Dr. Carl Osborne begins with his upbringing, educational background, and childhood relationships with animals. He earned his DVM at Purdue University and took a tenure-track position at the University of Minnesota while he pursued his PhD with a research focus in the urinary tract. He discusses his early years in the Department of Veterinary Medicine, including W. T. S. Thorp’s tenure as dean. He also recounts the relationship of the department to the state legislature in working with large animals and the political influence of the rural population of the state. He describes the potential for retrenchment of the Vet School that occurred in 1988. In reflecting on his time as a researcher, clinician, and teacher, Dr. Osborne shares his philosophies on life, teaching, and veterinary medicine. He describes the leadership changes within and the politics of the school, exploring some of the conflicts that arose over the course of his career. In discussing changing leadership, Dr. Osborne also comments on his own leadership roles. He then describes the internal and external relationships of the vet school, in aligning itself with the Academic Health Center and establishing reciprocity with the University of Wisconsin. Dr. Osborne returns to discussions of leadership within the school in describing the tenures of deans Sidney Ewing, David Thawley, and Bob Dunlop. In returning to his role within the department as clinician, researcher, and teacher, Dr. Osborne again shares his philosophy of veterinary medicine.

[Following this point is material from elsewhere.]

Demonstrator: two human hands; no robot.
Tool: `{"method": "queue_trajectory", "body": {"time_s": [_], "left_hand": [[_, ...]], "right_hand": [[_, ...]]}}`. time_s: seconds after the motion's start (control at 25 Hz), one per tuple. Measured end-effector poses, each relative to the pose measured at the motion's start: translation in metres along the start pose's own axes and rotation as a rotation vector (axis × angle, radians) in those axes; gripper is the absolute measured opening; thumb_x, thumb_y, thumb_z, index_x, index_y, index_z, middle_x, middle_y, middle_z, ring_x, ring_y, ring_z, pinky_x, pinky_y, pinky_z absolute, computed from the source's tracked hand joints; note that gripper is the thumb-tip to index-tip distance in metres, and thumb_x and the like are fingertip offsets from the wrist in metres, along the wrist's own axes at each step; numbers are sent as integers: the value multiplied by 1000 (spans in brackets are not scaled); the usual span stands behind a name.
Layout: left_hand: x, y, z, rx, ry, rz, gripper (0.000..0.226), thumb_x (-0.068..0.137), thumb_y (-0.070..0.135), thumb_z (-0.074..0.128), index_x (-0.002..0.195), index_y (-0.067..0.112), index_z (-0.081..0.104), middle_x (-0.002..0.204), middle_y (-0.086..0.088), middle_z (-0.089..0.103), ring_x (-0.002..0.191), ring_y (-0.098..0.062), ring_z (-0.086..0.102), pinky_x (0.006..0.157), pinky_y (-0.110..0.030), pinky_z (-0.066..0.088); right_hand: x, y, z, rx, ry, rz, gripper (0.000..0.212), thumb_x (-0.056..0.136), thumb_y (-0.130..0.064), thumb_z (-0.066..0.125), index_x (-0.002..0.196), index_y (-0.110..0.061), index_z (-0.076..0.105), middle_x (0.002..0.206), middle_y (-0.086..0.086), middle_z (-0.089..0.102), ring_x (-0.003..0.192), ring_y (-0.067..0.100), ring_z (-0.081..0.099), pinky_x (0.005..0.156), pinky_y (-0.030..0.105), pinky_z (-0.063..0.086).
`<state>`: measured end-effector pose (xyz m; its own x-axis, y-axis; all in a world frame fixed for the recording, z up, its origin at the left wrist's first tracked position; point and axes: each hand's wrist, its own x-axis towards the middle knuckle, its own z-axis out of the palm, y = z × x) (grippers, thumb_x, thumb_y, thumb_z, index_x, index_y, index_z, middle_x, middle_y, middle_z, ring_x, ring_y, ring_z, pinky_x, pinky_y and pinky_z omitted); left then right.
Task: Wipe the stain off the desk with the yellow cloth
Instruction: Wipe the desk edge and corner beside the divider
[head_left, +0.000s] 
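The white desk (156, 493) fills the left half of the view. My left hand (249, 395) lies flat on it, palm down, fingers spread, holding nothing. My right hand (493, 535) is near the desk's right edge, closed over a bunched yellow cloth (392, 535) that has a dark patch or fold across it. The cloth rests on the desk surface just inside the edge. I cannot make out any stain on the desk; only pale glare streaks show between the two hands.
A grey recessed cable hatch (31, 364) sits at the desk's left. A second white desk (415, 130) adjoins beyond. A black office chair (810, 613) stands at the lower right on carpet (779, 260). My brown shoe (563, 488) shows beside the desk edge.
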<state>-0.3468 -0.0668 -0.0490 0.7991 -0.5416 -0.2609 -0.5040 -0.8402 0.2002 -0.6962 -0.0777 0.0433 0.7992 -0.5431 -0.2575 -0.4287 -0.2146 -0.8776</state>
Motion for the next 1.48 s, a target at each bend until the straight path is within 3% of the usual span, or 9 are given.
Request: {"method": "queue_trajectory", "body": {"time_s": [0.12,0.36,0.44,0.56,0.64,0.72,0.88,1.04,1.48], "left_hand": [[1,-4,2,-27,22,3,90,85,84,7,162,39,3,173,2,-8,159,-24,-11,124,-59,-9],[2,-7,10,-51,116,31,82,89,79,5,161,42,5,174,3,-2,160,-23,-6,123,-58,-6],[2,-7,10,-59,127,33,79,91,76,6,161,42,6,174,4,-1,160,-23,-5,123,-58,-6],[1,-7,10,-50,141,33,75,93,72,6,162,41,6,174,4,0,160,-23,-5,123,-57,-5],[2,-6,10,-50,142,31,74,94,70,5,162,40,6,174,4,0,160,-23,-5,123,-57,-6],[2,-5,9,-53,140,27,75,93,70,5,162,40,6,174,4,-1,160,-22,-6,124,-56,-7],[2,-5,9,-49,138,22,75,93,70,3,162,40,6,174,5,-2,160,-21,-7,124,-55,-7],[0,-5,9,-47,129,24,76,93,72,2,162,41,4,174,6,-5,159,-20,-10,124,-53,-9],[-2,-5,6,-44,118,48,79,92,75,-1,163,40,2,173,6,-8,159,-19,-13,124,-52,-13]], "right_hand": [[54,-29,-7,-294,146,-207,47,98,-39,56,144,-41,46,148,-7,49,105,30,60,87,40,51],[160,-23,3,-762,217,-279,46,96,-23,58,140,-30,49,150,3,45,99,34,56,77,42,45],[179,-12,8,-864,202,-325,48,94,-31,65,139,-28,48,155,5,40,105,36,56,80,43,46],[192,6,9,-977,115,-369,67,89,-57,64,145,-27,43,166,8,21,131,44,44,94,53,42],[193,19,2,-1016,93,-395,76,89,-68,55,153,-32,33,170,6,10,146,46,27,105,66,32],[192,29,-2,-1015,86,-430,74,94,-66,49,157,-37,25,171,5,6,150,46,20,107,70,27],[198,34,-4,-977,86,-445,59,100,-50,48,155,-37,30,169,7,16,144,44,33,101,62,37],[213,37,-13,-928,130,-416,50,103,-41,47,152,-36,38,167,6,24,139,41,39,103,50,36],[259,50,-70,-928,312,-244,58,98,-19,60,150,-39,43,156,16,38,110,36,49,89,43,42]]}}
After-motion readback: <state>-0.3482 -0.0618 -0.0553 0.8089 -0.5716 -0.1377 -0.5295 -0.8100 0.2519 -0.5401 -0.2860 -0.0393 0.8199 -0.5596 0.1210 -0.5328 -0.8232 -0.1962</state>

Dr. Carl Osborne served as a professor at University of Minnesota in the School of Veterinary Medicine beginning in 1964. He simultaneously pursued a doctorate, researching the urinary tract, and completed his degree in 1970. Dr. Osborne held a joint appointment with the Department of Pediatrics in the 1970s, working with the pediatric nephrology division. During his time at the University, Dr. Osborne has held several leadership positions, including Chair of Small Animal Clinical Sciences Department from 1976 to 1984 and Chair of the Companion Animals Department. He began the Minnesota Urolith Center in 1984, which continues to research the prevention of and cures for diseases of the urinary system in companion animals. Dr. Osborne has also earned many teaching and research awards over the course of his career, including the Distinguished Teacher Award, and continues to serve on the University's faculty.
Tobbell, Dominique A.; Osborne, Carl A..
Interview with Carl A. Osborne.
University of Minnesota.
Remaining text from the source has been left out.